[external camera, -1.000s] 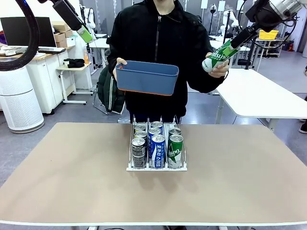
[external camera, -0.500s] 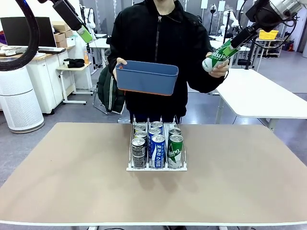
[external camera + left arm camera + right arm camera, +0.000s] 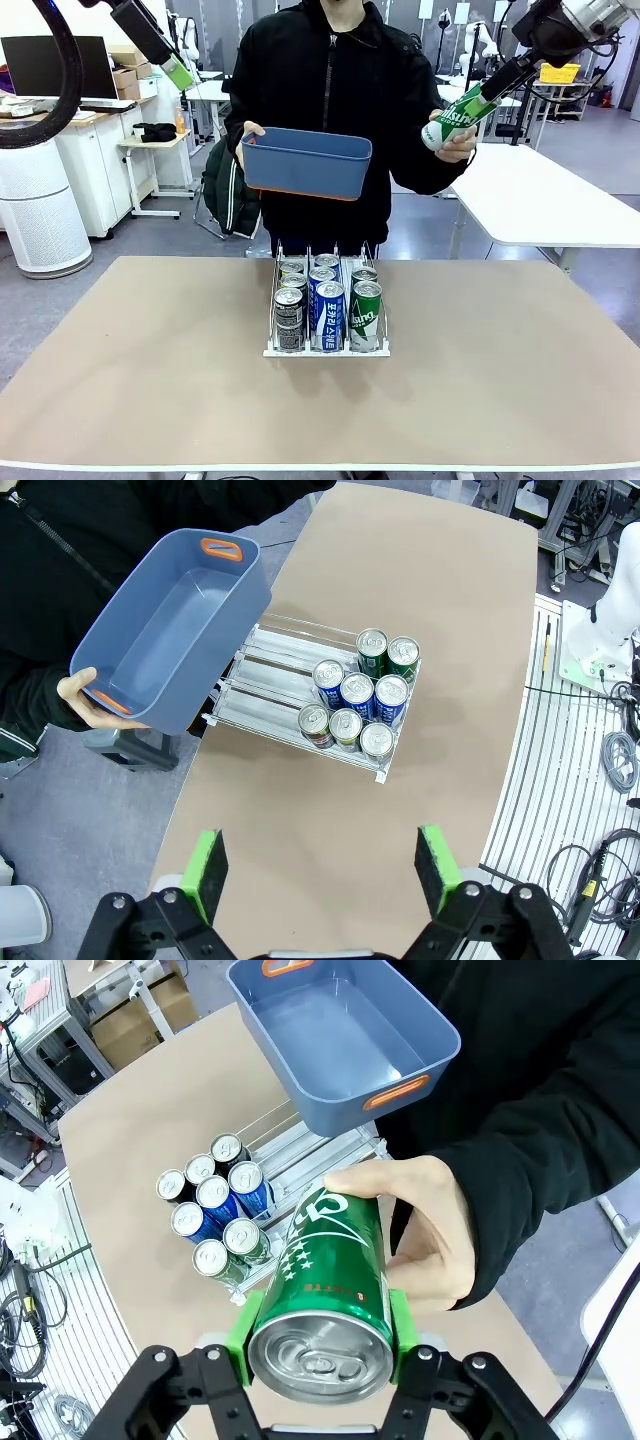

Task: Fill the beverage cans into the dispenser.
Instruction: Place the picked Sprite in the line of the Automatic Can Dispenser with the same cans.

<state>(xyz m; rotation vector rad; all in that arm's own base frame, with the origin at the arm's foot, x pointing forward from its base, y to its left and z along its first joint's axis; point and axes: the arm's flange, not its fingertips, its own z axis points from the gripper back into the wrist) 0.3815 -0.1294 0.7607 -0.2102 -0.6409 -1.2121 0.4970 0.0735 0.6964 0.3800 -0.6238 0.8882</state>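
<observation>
My right pincer (image 3: 318, 1332) was clamped on a green can (image 3: 325, 1285) that the person's hand (image 3: 425, 1235) also gripped; my left pincer (image 3: 322, 868) hung apart above the dispenser (image 3: 262, 676).

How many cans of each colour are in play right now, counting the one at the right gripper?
Black-grey cans: 3, all in the dispenser
Blue cans: 3, all in the dispenser
Green cans: 3; two in the dispenser, one in the right gripper, with the person's hand also on it
Total: 9 cans
</observation>
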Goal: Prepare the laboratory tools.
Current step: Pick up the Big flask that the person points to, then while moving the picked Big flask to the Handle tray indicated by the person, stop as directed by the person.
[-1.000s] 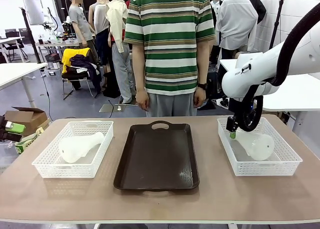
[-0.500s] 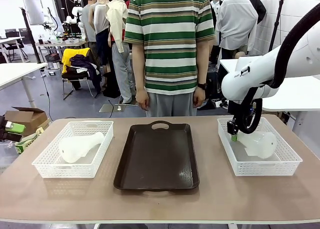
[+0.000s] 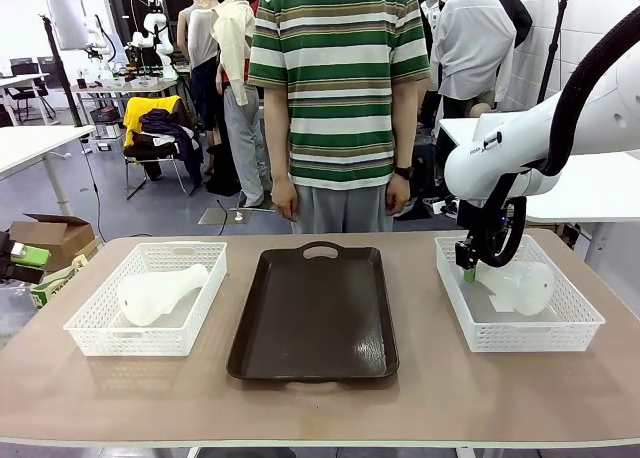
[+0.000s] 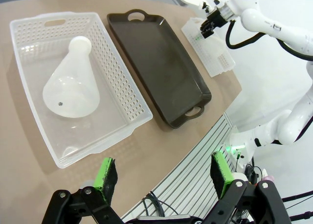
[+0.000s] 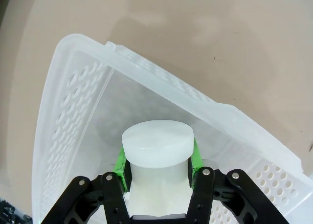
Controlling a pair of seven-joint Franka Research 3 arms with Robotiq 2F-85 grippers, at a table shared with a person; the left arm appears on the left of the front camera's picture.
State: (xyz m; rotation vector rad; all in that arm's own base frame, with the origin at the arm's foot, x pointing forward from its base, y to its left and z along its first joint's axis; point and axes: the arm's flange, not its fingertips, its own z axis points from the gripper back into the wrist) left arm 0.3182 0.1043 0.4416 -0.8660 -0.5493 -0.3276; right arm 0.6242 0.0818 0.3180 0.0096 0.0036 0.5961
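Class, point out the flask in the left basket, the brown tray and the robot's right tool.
flask in the left basket (image 4: pixel 73 89): left wrist view, its conical body.
brown tray (image 3: pixel 315 318): front view, its bare floor.
right tool (image 5: pixel 157 167): right wrist view, midway between its pads, shut on the second flask (image 5: pixel 155 141).

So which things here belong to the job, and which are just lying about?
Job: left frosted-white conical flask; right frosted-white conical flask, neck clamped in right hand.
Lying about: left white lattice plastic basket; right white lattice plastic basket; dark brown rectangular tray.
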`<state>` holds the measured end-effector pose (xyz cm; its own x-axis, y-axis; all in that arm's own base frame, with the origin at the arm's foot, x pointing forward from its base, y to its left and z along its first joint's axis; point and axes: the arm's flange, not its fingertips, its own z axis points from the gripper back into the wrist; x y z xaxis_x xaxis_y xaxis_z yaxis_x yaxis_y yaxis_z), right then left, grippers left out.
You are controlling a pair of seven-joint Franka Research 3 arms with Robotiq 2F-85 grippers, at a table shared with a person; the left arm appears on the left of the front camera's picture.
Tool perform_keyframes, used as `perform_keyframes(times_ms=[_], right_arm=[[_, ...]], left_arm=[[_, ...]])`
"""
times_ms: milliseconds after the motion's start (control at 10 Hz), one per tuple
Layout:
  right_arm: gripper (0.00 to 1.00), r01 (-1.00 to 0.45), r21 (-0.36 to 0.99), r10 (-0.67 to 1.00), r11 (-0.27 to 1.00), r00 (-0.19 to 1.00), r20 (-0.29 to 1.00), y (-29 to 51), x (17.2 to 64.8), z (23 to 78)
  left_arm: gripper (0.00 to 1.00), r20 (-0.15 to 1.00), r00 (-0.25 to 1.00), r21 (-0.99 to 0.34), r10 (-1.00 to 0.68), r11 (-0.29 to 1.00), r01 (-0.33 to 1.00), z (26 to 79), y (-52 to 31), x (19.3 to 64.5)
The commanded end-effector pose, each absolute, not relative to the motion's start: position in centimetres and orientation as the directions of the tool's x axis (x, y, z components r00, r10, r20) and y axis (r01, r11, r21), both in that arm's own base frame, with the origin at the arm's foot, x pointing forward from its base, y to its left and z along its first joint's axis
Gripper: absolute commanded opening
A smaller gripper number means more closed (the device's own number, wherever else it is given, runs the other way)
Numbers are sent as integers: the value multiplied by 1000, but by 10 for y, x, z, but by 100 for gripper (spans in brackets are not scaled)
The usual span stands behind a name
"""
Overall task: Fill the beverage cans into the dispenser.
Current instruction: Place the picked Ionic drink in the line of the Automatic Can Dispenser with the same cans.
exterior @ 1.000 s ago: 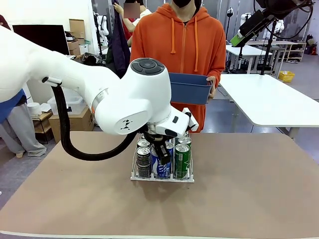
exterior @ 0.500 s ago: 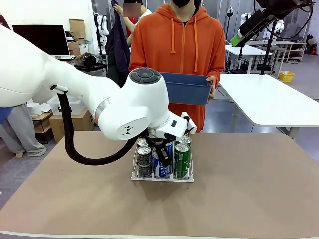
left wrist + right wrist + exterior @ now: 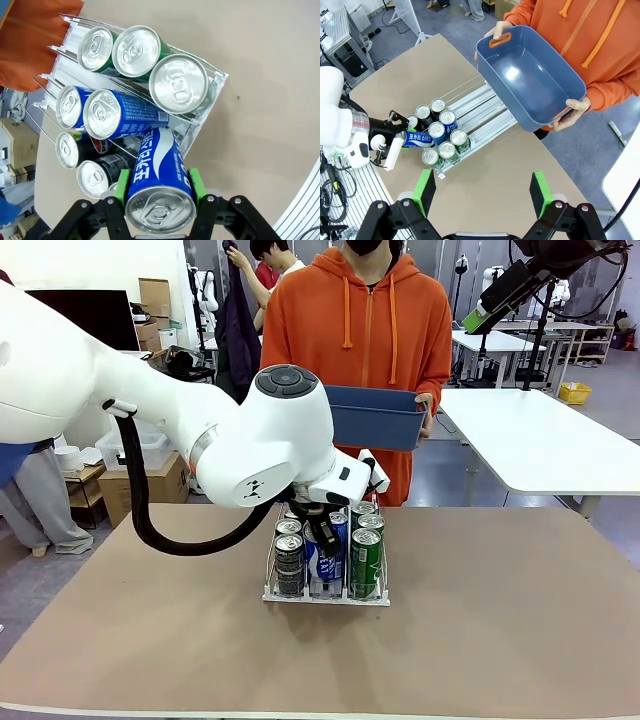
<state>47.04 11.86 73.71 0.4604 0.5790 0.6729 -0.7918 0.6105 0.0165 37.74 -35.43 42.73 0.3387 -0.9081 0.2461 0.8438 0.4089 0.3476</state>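
My left gripper [image 3: 159, 192] is shut on a blue beverage can [image 3: 157, 170] with white lettering, its green pads [image 3: 196, 183] pressed on both sides. The can hangs tilted at the front end of the middle lane of the dispenser [image 3: 219, 80]. That wire rack holds three green cans [image 3: 177, 82] in one lane, two blue cans [image 3: 107, 114] in the middle and dark cans [image 3: 95, 176] in the third. In the front view the left gripper [image 3: 322, 533] sits over the dispenser [image 3: 325, 598] at the table's centre. My right gripper [image 3: 482, 194] hovers high above, open and empty.
A person in an orange hoodie stands at the far side holding an empty blue bin [image 3: 375, 418] in both hands, above and behind the dispenser. The brown table [image 3: 500, 620] has free room on both sides of the rack. The left arm's bulky elbow [image 3: 270, 440] looms over the table's middle.
The left arm's elbow has risen a little and swung slightly back. The blue can stays in its grip at the rack's front. The right gripper has not changed.
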Motion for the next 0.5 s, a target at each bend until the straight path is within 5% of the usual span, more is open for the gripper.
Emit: perform_keyframes(times_ms=[0,400], right_arm=[[100,-793,15,582,609,459,671,118,470,736],[100,-793,15,582,609,459,671,118,470,736]], left_arm=[[57,280,330,400,-902,422,814,424,-359,405],[57,268,331,366,-905,413,834,406,-365,413]])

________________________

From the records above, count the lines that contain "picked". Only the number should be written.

3